If T1 is itself blocked, it forwards the probe (updating the sender field) to each node that holds the resource it needs. Each blocked node in turn forwards the probe further. If the probe ever returns to T0, a cycle exists and T0 is therefore deadlocked. No central coordinator is needed, and probe messages are small.

Once a deadlock is detected, the system breaks it by aborting at least one transaction, typically the youngest or the one that has done the least work.

3. Prevent. Eliminate deadlock by making cycles structurally impossible, without needing detection. The standard approach assigns each transaction a unique timestamp when it begins and uses that timestamp to decide who waits and who aborts when two transactions conflict.

In wait-die, an older transaction may wait for a younger one, but a younger transaction requesting a resource held by an older one must abort and restart. In wound-wait, the rule is reversed: an older transaction preempts a younger one by aborting it, while a younger transaction waits for an older one. In both schemes, the edges in the wait-for graph always point in the same direction (either from old to young or from young to old), so cycles are impossible.

Optimistic concurrency control

Optimistic concurrency control (OCC) takes the opposite approach to locking: allow transactions to proceed without acquiring locks and check for conflicts only at commit time.

An optimistic transaction runs in three phases:

  1. In the working phase, the transaction reads data and writes to a private workspace. No locks are held.

  2. In the validation phase, before committing, the system checks whether any of the data the transaction read has been modified by a transaction that committed since the working phase began. If there is a conflict, the transaction is aborted and restarted.

  3. In the update phase, if validation passes, the private workspace is made permanent.

OCC is deadlock-free and allows maximum parallelism during the working phase. The cost is that transactions may be aborted and restarted after doing all their work. This makes OCC attractive for read-heavy workloads with low conflict rates, and unattractive when write contention is high.

Multi-version concurrency control

Multi-version concurrency control (MVCC) is used by most modern databases, including PostgreSQL, Oracle, and MySQL (InnoDB). Rather than overwriting a data item on every write, MVCC keeps multiple versions of it, allowing readers and writers to proceed concurrently without blocking each other.

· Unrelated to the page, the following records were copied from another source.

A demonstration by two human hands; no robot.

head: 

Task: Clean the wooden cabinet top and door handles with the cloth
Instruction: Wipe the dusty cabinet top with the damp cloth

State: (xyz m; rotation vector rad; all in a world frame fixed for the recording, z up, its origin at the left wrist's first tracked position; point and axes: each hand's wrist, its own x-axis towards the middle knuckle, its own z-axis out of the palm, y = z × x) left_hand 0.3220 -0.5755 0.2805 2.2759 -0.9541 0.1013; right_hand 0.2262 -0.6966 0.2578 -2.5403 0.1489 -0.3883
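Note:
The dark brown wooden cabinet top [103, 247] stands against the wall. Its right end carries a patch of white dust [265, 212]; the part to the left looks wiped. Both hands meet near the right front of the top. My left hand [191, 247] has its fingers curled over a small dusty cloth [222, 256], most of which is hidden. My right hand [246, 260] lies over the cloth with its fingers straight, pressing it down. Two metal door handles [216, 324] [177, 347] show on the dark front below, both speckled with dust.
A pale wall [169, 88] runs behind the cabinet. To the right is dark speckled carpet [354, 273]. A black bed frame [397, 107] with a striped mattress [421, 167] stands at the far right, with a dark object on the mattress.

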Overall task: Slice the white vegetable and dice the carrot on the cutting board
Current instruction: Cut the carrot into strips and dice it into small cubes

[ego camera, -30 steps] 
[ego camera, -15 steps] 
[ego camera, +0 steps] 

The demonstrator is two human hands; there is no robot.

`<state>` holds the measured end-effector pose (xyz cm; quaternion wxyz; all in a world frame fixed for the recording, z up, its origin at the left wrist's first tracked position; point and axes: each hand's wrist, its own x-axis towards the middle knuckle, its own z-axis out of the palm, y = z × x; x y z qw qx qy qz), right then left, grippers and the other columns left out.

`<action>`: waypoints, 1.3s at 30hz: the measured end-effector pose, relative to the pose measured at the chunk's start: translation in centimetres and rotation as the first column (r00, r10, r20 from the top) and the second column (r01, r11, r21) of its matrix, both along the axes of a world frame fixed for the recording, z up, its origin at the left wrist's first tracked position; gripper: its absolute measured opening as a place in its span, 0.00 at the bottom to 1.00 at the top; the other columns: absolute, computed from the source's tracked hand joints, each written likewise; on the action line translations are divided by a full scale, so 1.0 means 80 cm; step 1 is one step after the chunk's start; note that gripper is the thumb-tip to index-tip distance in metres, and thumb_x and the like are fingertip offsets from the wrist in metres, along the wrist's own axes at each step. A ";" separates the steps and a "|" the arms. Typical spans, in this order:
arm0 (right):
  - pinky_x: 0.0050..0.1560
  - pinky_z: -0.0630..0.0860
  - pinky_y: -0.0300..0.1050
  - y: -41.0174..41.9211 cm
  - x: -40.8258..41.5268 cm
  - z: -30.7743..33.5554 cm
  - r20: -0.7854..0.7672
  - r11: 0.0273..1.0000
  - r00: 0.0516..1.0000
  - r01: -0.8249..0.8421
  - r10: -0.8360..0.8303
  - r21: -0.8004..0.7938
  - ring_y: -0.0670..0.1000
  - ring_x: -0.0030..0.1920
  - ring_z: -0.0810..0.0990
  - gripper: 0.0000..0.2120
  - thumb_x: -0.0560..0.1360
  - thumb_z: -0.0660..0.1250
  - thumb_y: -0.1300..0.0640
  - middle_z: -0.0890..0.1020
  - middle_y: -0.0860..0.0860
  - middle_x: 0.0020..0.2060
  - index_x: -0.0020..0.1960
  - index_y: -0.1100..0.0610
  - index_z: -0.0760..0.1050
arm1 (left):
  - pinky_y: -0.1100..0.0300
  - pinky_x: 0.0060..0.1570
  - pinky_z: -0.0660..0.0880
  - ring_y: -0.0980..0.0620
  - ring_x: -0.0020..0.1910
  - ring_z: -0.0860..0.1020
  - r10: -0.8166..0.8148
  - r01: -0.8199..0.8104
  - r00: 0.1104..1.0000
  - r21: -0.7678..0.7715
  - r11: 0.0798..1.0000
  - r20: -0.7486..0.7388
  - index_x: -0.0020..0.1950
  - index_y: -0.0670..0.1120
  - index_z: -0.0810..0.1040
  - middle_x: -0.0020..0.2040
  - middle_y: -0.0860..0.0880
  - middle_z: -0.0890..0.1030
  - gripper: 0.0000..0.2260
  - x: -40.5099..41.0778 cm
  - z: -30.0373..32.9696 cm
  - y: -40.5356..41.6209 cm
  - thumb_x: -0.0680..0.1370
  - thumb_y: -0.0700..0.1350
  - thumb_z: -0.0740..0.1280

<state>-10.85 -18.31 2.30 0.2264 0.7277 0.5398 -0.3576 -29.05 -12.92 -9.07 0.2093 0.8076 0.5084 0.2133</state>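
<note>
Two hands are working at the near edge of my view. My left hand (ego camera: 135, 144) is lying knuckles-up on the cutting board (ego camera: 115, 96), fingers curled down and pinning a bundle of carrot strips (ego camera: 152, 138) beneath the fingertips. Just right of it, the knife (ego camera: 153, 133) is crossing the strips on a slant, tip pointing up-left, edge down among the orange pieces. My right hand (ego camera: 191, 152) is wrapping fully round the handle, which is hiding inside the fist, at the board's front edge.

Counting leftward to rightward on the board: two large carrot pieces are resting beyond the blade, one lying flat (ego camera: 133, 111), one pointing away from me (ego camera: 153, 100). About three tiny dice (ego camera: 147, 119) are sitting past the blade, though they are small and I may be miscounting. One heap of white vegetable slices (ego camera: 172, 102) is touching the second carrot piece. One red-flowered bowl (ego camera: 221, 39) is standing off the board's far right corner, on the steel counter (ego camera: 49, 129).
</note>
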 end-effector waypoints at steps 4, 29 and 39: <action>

A common MVCC design assigns each transaction a snapshot timestamp when it begins. Every write creates a new version of the data item. A read returns the newest version that was committed before the transaction’s snapshot was taken. This is commonly called snapshot isolation: the transaction sees a consistent view of the data as it existed when it began, regardless of what other transactions do afterward. Different systems implement the exact visibility rules differently, but the core idea is the same: reads see a stable snapshot and do not block writers.

Reads never block, because they always read from a consistent snapshot rather than waiting for in-progress writers to finish. Write-write conflicts are detected at commit time using a first-committer-wins rule: a transaction’s write proceeds into a private version, and when it tries to commit, the system checks whether another transaction has already committed a write to the same item since this transaction’s snapshot was taken. If so, the later transaction aborts and restarts.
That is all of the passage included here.